Class: BE-210
Group: W1
Members: Curtis Li, Robert Pierson, Vinay Bhawnani, Armaghan Farooq
Date: April 30, 1997
Full Text

Abstract:
Using simple acid-base apparatus, we have completed titrating different mixtures of aspartic acid, glutamic acid and lysine. We report here the pKa values of aspartic acid, glutamic acid, 50-50 mol % aspartic acid plus glutamic acid, and three different mixtures of aspartic acid plus lysine (25-75 mol %, 50-50 mol %, 75-25 mol %). Studies of the titration curve showed there are three pKa values for aspartic acid, glutamic acid and mixture of aspartic acid plus glutamic acid; studies also showed there are two pKa values for mixture of aspartic acid plus lysine. Analyzing our data using the Henderson-Hasselbalch equation, and plotted and slope vs. pH, led us to determine various pKa values. The two higher pKa values of aspartic acid were determined to be 3.835 + 0.072 and 9.696 + 0.038; the two higher pKa values of glutamic acid were calculated to be 4.088 + 0.064 and 9.562 + 0.061. In addition, the pKa values of 50-50 mol % aspartic acid plus glutamic acid lie in between the pKa values of pure aspartic acid and pure glutamic acid. The pKa values are 3.948 + 0.021 and 9.677 + 0.026. Plus the average pKa values for 25-75, 50-50, and 75-25 mol % of aspartic acid plus lysine were determined to be 9.969 + 0.041, 9.848 + 0.070, and 9.767 + 0.034, respectively.
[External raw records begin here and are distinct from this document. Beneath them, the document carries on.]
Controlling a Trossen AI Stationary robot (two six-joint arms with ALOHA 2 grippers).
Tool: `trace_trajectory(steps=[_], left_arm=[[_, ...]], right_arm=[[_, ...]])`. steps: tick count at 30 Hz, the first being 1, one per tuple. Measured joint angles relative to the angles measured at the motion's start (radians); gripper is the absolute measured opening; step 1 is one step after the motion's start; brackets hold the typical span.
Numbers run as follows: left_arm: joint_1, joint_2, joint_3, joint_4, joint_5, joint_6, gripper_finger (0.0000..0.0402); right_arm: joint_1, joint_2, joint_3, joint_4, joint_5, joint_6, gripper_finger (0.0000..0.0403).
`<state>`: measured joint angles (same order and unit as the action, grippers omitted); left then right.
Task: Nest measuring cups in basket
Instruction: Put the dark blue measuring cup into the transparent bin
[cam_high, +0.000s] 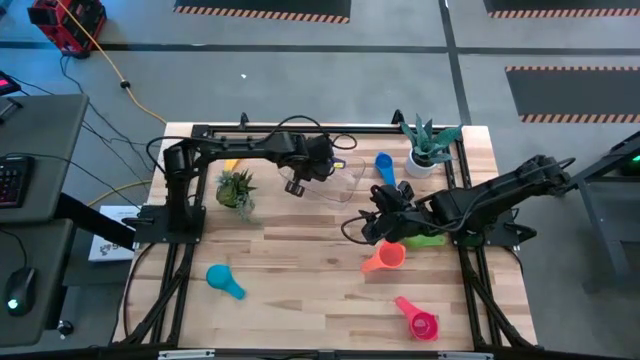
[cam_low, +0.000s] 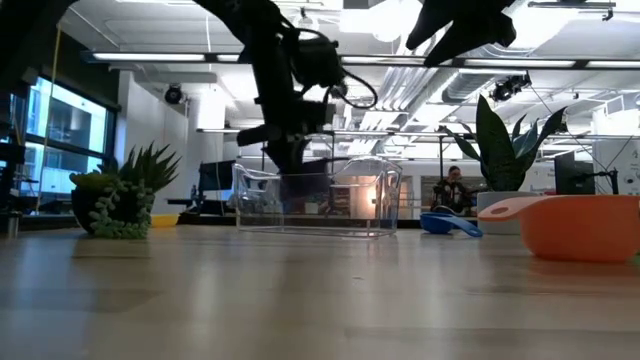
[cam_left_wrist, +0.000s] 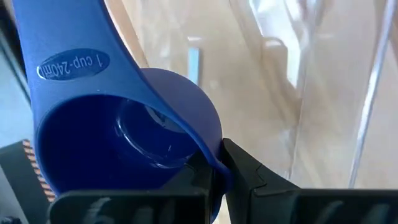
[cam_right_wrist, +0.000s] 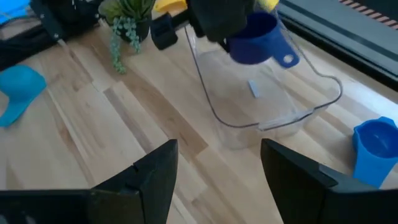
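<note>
Left fingers (cam_left_wrist: 217, 171) pinched on the rim of the dark blue cup (cam_right_wrist: 256, 38), the one marked 1 cup-240ml, bowl carried above the basket (cam_right_wrist: 273, 118). Basket sits at about 12 o'clock on the surface (cam_high: 300, 270), clear and, as far as I can tell, without a cup in it; only a small pale label shows on its floor. In the right wrist view the cup hangs over the basket's far end, handle sticking out along the basket's long axis, so the drop I judge to be nearly straight down, with the handle kept inside the walls. My right fingers (cam_right_wrist: 217, 168) are spread with nothing between them, hovering over bare wood near the centre, just beside the orange cup (cam_high: 385, 257) and the green cup (cam_high: 428, 240) at roughly 3 o'clock. Of the loose cups those two lie nearest the right arm; the blue cup (cam_high: 384, 166) stands just beside the basket at 1 o'clock, the red cup (cam_high: 418, 320) at 5 o'clock, the light blue cup (cam_high: 223, 281) at 8 o'clock, nearer my left arm. A yellow cup (cam_high: 231, 165) shows partly behind the left arm at 11 o'clock. Two potted plants stand clear of the drop path.
</note>
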<state>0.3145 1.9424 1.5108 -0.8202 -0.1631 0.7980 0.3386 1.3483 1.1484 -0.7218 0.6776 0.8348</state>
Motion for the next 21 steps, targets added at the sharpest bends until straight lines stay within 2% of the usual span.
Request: trace_trajectory(steps=[9,21], left_arm=[[0.013,0.061,0.001,-0.023,0.068,0.076,0.0009],[0.013,0.092,0.001,-0.041,0.031,0.081,0.0018]], right_arm=[[0.000,0.000,0.000,0.035,0.041,0.022,0.0222],[0.000,0.000,0.000,0.055,0.053,0.034,0.0222]])
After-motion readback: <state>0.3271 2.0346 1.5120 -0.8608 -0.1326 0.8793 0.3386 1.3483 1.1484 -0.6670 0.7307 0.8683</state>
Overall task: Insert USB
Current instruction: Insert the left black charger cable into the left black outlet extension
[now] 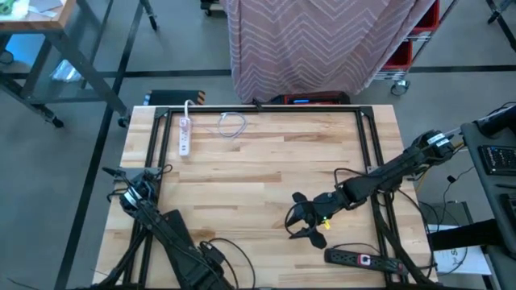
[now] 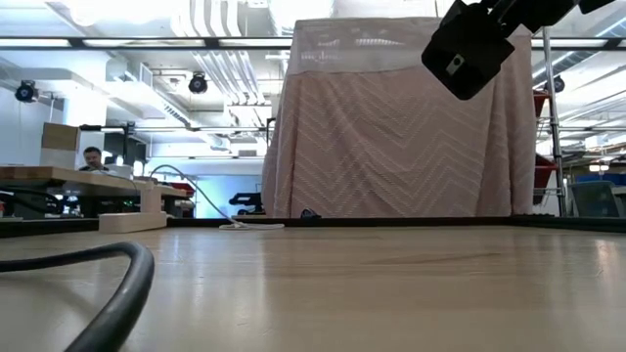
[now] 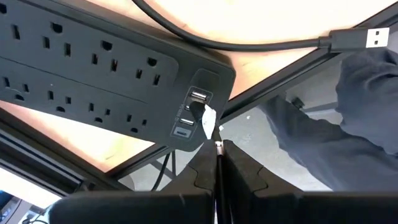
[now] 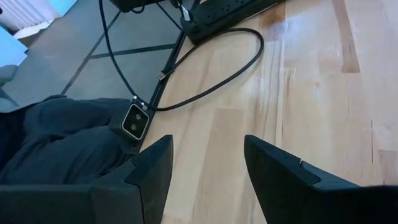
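Wooden table (image 1: 266,161) before draped cloth (image 1: 314,44)

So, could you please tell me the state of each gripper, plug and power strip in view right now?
Left gripper: shut, close to the USB ports.
Right gripper: open, empty, above the table.
USB plug: unplugged, on its black cable.
Black power strip: visible sockets empty.
White power strip: lying flat on the table.
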Robot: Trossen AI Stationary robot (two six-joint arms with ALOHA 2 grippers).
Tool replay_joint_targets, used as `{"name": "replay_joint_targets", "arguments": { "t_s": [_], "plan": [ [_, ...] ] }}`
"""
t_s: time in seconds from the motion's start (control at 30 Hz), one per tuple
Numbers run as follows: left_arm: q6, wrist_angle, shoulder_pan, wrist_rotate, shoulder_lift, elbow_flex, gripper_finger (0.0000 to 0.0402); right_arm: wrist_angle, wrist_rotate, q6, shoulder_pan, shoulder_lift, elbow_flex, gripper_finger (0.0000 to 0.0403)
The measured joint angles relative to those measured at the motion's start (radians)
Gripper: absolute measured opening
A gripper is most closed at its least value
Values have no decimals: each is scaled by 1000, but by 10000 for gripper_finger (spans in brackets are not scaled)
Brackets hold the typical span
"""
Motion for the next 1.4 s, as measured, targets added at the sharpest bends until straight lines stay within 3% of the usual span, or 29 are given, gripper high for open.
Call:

Our results suggest two general concepts. First, solutions of mixed amino acids should have similar ionic properties as those of its constituents if every amino acid constituent has similar ionic properties. Secondly, the ionic properties of a solution containing both acidic amino acid and basic amino acid will depend on the relative concentration of the amino acids.